• [YOUR ASSIGNMENT]: When you transcribe the lines below, keep every word the same and leave the pictures behind.

• [DATASET SECTION]:

==*==

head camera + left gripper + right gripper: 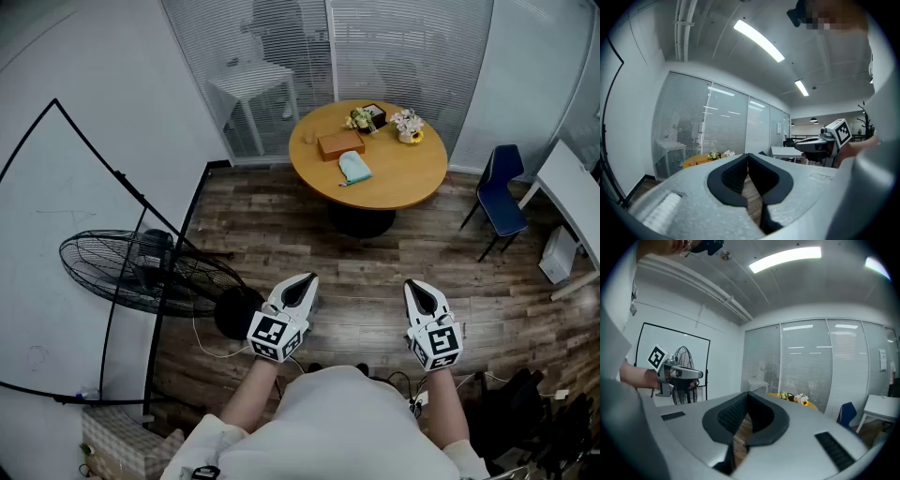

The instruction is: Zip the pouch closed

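Both the left tongs [300, 284] and the right tongs [423, 292] were closed tight on nothing, held level over the floor. The pouch [354, 169] lay well ahead on the round tabletop [412, 178], just beside a box [339, 143]. Its long axis ran roughly away from the person, slightly nearer the left tongs' line. Its zip was too small to make out, and neither gripper view showed the pouch.
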A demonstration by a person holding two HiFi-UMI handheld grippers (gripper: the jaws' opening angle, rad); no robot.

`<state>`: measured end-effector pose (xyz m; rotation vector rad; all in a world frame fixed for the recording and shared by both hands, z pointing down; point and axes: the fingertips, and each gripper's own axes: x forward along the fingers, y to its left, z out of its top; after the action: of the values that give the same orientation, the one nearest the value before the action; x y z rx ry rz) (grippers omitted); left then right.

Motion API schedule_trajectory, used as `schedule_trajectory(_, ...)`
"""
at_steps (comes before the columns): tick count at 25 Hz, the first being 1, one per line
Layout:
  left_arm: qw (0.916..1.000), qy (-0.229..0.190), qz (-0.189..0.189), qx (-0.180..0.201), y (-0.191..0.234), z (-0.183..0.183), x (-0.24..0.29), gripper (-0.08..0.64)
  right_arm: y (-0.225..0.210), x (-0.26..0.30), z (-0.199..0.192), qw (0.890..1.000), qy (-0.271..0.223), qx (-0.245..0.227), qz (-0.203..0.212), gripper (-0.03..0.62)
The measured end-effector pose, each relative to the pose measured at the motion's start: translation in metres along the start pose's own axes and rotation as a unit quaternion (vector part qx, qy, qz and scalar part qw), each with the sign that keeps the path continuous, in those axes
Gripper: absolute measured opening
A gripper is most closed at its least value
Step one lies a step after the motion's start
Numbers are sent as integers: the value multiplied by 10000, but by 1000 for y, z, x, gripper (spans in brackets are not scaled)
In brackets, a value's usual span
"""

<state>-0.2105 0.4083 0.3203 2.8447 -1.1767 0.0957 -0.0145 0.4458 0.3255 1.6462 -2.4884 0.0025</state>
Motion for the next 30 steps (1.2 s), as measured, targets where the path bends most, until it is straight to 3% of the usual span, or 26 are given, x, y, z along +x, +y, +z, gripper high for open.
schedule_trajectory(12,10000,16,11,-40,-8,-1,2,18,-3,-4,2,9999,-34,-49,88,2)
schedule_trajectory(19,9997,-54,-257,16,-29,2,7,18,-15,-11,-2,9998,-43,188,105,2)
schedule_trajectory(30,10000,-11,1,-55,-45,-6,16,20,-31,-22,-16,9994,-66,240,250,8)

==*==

• [THE ANSWER]:
head camera + left gripper + right gripper: 

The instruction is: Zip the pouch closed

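Both the left tongs [300, 284] and the right tongs [423, 292] were closed tight on nothing, held level over the floor. The pouch [354, 169] lay well ahead on the round tabletop [412, 178], just beside a box [339, 143]. Its long axis ran roughly away from the person, slightly nearer the left tongs' line. Its zip was too small to make out, and neither gripper view showed the pouch.
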A demonstration by a person holding two HiFi-UMI handheld grippers (gripper: the jaws' opening angle, rad); no robot.

`<state>`: measured end-effector pose (xyz m; rotation vector rad; all in a world frame fixed for the recording and shared by both hands, z pointing down; point and axes: the fingertips, and each gripper's own axes: x forward along the fingers, y to its left, z out of its top; after the action: of the values that give the same orientation, the one nearest the value before the action; x y z rx ry rz) (grippers omitted); left then right.

Motion API schedule_trajectory, used as `schedule_trajectory(_, ...)`
"""
at_steps (comes before the columns): tick count at 25 Hz, the first being 1, one per line
Layout:
  left_arm: qw (0.916..1.000), qy (-0.229..0.190), qz (-0.189..0.189), qx (-0.180..0.201), y (-0.191..0.234), z (-0.183..0.183), x (-0.24..0.29), gripper (-0.08..0.64)
  right_arm: y (-0.225..0.210), x (-0.26..0.30), z (-0.199..0.192), qw (0.890..1.000), qy (-0.271..0.223), qx (-0.245..0.227), qz (-0.203..0.212), gripper (-0.03..0.62)
The measured end-effector pose, each relative to the pose measured at the motion's start: translation in metres along the start pose's own axes and rotation as a unit quaternion (vector part qx, qy, qz and scalar part qw), each with the sign that keeps the path continuous, in those axes
Gripper: absolute measured opening
A gripper is most closed at its least value
Step one lies a step after the motion's start
Numbers are sent as integers: the value multiplied by 10000, but by 1000 for y, z, x, gripper (spans in brackets are not scaled)
In brackets, a value's usual span
"""

<state>-0.2105 0.4083 0.3203 2.8447 -1.1767 0.0957 -0.0145 0.4458 0.3255 1.6462 -2.4884 0.0025</state>
Motion for the next 30 steps (1.2 s), as measured, targets where the path bends most, until it is straight to 3% of the usual span, or 26 are given, x, y, z along +x, +y, +z, gripper high for open.
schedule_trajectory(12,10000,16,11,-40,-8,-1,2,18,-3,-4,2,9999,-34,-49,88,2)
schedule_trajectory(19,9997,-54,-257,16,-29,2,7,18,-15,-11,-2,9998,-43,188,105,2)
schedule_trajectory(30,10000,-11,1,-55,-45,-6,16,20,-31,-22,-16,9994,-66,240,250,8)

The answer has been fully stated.